German-Turkish Migration Pact Almost Certain to Flop

A proposal to swap migrants between Europe and Turkey would be impractical, divisive — and perhaps illegal.

German chancellor Angela Merkel speaks with Turkish prime minister Ahmet Davutoğlu in Ankara, February 8
German chancellor Angela Merkel speaks with Turkish prime minister Ahmet Davutoğlu in Ankara, February 8 (Bundesregierung)

A proposal from Germany and Turkey to stop the uncontrolled flow of migrants into Europe could be marred by legal and political objections.

A deal reached on Monday would see Turkey take back migrants who have traveled to Greek islands. For every Syrian who is returned to Turkey, the EU would take a Syrian refugee from camps in the country.

Such a swap could involve hundreds of thousands at a time when European countries, especially Germany, are already overwhelmed by a record influx of people — and when the EU as a whole has managed to resettle just 3,400 asylum seekers under its existing scheme.


Turkey has other demands as well.

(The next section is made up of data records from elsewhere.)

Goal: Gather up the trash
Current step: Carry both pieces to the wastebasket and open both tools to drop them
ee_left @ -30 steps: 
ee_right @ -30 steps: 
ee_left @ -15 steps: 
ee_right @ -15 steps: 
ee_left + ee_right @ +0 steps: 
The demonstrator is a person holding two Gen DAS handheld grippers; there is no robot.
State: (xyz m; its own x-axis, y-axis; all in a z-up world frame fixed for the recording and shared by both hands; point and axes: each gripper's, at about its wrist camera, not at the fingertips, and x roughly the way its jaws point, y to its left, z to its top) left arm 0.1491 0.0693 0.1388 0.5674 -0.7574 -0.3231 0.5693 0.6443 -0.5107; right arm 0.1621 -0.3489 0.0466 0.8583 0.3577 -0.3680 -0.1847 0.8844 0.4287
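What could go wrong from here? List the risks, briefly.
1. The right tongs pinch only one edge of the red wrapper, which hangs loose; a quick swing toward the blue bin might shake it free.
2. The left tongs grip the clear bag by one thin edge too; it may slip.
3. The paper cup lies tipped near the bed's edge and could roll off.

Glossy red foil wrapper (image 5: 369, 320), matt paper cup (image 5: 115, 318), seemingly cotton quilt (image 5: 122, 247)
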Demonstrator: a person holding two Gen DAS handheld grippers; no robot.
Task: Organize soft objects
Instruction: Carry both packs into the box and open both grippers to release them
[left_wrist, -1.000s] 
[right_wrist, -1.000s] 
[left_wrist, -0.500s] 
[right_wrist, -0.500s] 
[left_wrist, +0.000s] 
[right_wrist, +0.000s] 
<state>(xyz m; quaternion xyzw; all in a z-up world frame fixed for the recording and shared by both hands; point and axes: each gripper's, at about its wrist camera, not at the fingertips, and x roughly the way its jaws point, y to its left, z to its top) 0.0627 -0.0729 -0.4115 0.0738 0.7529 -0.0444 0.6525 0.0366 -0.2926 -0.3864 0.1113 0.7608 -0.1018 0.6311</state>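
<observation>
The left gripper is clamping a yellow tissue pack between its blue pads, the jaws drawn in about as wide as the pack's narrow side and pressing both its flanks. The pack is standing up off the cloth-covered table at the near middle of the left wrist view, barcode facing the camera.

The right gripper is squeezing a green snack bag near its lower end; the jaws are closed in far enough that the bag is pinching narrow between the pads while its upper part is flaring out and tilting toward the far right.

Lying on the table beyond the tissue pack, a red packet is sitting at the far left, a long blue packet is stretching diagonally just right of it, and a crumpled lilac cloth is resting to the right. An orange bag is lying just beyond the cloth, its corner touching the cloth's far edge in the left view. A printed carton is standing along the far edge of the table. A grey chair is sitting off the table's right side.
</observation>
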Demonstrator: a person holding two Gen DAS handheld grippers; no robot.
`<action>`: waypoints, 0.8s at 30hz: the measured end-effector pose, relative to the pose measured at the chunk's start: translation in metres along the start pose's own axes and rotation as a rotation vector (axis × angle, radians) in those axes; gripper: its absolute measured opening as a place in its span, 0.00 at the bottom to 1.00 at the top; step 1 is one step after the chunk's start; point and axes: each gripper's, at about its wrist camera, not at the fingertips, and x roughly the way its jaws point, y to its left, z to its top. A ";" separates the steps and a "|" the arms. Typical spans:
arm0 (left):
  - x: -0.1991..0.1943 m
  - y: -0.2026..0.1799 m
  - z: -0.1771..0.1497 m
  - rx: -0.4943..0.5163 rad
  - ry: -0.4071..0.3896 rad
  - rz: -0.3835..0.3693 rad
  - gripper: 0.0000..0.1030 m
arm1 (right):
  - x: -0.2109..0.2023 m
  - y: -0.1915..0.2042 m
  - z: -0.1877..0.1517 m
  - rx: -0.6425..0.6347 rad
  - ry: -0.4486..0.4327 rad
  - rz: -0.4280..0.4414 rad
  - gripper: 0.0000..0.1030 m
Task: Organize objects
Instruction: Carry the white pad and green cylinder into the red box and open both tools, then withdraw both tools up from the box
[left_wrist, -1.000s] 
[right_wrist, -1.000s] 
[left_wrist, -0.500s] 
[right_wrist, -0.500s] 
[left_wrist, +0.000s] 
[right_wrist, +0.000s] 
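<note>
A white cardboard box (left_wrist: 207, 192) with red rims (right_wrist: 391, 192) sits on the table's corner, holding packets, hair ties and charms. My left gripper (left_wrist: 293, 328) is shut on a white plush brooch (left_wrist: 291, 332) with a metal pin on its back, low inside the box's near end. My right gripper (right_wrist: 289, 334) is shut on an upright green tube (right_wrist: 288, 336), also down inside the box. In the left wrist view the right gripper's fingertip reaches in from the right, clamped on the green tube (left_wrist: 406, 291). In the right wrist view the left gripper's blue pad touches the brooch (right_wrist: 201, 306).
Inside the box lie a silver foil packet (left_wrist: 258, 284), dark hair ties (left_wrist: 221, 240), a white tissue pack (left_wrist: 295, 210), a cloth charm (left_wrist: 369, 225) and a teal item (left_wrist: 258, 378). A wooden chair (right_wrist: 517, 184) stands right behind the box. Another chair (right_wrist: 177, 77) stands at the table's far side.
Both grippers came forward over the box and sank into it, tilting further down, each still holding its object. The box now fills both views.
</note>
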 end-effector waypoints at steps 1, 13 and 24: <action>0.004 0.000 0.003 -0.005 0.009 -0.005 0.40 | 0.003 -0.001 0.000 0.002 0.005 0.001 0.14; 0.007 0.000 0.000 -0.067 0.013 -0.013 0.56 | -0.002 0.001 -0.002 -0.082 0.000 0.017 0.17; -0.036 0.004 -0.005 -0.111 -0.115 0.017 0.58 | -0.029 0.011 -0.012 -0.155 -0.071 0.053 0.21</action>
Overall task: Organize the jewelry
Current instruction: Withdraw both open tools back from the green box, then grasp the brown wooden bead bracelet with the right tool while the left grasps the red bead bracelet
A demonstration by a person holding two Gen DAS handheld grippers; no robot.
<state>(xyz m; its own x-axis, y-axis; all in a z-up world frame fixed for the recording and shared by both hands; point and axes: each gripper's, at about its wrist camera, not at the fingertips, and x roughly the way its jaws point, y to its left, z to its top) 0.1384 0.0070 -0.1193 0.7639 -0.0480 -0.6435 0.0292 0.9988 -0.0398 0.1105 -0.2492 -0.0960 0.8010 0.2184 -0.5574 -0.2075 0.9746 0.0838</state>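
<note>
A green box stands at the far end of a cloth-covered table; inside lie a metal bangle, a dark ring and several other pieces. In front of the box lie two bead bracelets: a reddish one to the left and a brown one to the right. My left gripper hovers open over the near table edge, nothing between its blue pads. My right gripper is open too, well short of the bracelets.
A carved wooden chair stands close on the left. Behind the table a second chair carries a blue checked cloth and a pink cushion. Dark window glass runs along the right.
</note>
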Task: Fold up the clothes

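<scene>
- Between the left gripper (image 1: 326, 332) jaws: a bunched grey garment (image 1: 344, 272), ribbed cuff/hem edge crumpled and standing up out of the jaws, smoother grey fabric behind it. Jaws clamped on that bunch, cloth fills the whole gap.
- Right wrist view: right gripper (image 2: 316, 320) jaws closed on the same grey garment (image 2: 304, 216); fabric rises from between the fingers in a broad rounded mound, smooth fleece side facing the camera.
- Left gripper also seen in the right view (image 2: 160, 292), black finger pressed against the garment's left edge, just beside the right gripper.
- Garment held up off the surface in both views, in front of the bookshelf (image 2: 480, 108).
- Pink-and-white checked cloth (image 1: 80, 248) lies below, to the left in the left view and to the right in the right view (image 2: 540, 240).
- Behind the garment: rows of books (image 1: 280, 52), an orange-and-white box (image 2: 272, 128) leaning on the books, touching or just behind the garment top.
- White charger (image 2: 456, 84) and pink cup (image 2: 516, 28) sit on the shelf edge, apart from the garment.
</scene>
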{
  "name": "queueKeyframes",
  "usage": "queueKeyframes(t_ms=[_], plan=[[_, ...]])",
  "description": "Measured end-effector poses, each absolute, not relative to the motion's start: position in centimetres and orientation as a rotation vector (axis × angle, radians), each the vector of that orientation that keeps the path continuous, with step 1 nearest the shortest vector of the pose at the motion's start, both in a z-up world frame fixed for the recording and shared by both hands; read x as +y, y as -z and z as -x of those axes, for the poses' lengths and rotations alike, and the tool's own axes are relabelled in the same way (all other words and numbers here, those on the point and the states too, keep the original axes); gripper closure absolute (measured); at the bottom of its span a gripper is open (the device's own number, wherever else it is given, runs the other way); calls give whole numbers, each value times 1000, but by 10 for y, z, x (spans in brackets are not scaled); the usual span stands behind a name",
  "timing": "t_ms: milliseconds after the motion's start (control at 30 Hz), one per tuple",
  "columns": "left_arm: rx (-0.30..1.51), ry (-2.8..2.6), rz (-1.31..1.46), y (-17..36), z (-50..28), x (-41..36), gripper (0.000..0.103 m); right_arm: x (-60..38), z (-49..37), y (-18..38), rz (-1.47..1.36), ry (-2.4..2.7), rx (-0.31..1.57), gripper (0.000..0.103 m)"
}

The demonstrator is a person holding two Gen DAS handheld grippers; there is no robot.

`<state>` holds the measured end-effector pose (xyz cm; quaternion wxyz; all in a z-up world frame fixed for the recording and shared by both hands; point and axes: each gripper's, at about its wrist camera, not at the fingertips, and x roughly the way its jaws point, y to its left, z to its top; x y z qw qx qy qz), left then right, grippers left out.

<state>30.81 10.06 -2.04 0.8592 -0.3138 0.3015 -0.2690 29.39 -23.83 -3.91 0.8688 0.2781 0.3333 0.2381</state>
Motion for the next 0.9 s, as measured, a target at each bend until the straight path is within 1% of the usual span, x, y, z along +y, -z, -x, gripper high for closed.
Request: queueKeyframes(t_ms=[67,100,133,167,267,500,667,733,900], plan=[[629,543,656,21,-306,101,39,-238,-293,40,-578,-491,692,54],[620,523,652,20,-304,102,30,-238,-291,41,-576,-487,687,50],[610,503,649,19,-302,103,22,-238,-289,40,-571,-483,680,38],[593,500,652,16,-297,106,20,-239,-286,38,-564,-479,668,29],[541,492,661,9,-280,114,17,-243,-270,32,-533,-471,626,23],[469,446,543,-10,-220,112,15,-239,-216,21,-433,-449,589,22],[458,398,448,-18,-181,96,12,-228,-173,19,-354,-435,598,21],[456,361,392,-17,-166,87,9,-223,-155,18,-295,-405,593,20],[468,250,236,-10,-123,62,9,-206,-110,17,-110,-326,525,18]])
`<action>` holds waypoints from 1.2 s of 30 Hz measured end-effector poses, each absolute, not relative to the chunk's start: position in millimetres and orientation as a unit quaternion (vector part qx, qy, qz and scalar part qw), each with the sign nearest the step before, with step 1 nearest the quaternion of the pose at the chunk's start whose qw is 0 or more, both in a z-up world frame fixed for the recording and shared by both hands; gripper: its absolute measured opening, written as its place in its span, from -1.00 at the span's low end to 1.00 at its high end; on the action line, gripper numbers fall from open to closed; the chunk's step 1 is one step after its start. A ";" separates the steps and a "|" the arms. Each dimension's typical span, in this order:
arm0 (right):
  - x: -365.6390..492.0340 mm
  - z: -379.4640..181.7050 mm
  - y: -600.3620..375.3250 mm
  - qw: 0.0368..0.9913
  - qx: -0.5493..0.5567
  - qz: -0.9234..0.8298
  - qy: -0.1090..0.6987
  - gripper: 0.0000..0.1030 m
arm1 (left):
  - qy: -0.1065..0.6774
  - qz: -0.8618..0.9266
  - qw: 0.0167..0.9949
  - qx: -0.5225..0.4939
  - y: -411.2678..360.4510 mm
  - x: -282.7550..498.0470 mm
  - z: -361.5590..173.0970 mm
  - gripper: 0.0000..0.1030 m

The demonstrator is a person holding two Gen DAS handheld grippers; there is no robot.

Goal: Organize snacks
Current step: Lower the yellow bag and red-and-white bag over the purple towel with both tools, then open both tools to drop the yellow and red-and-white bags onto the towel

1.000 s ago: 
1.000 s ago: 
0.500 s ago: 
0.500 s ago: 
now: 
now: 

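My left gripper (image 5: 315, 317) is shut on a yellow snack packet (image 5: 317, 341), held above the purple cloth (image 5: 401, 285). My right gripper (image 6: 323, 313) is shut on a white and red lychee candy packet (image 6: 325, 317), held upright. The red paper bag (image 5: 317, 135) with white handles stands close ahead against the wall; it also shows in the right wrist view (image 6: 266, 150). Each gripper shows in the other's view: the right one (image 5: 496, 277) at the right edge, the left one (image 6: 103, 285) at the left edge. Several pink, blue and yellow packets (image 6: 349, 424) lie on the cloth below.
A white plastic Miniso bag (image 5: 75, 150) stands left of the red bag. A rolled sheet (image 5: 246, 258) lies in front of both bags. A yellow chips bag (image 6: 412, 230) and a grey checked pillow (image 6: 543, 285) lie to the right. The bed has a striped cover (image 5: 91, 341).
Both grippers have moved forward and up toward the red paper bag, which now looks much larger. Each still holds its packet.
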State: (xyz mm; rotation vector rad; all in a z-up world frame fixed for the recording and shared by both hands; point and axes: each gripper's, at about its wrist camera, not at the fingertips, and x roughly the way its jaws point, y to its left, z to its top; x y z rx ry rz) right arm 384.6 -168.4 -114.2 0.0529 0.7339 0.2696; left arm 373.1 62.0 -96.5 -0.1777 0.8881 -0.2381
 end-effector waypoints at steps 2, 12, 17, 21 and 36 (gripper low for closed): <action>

It wants the EU to pay an additional €3 billion to help it shelter refugees from the civil war in neighboring Syria, lift strict visa criteria for its citizens and set aside the issue of Cyprus in its EU accession talks.

The EU promised financial aid and visa liberalization last year under a similar deal to little avail. The flow of people seeking asylum in Europe has continued unabated.

With the Greek and Turkish sides on Cyprus inching toward reconciliation, the island may soon not be an obstacle to Turkey joining the EU anymore. But there is little enthusiasm in Europe for Turkish membership. The issue of Cyprus — where Ankara has refused to recognize the Greek-Cypriot government in Nicosia — was always a convenient excuse to keep the Turks out.


Legal experts have serious doubts about the proposal to swap migrants. International asylum rules stipulate that all applications must be properly considered. A blanket return policy could be illegal.

It is almost certainly impractical. Some 2,000 people land on Greek beaches every day. Officials struggle to fingerprint and register every migrant as it is. Many are impatient to travel on to richer countries in Northern and Western Europe. Forcing them back could get ugly.

Finally, the German-Turkish proposal will divide Europe. Angela Merkel, the German chancellor, wants a European solution to the migrant crisis. Many other leaders do not. She appears to have the support of the Dutch. The Danes and the Hungarians, by contrast, are wary.

Hungary and other countries in Central Europe previously opposed plans to redistribute migrants proportionately across the 28 nations in the EU. Germany’s neighbors Austria and Denmark have reimposed border controls inside the Schengen free-travel area.


  1. But most importantly, on what basis some Syrians would be sent back and others not? The country is objectively at war and a war without clear front lines, so a geographical test would be unpractical. So what would be the criteria? Ethnicity (Turkmen and Arabs are sent back, Kurds stay or… much worse, the other way around?)? Religion (Christian stay, Muslims are sent back?)? Coin toss?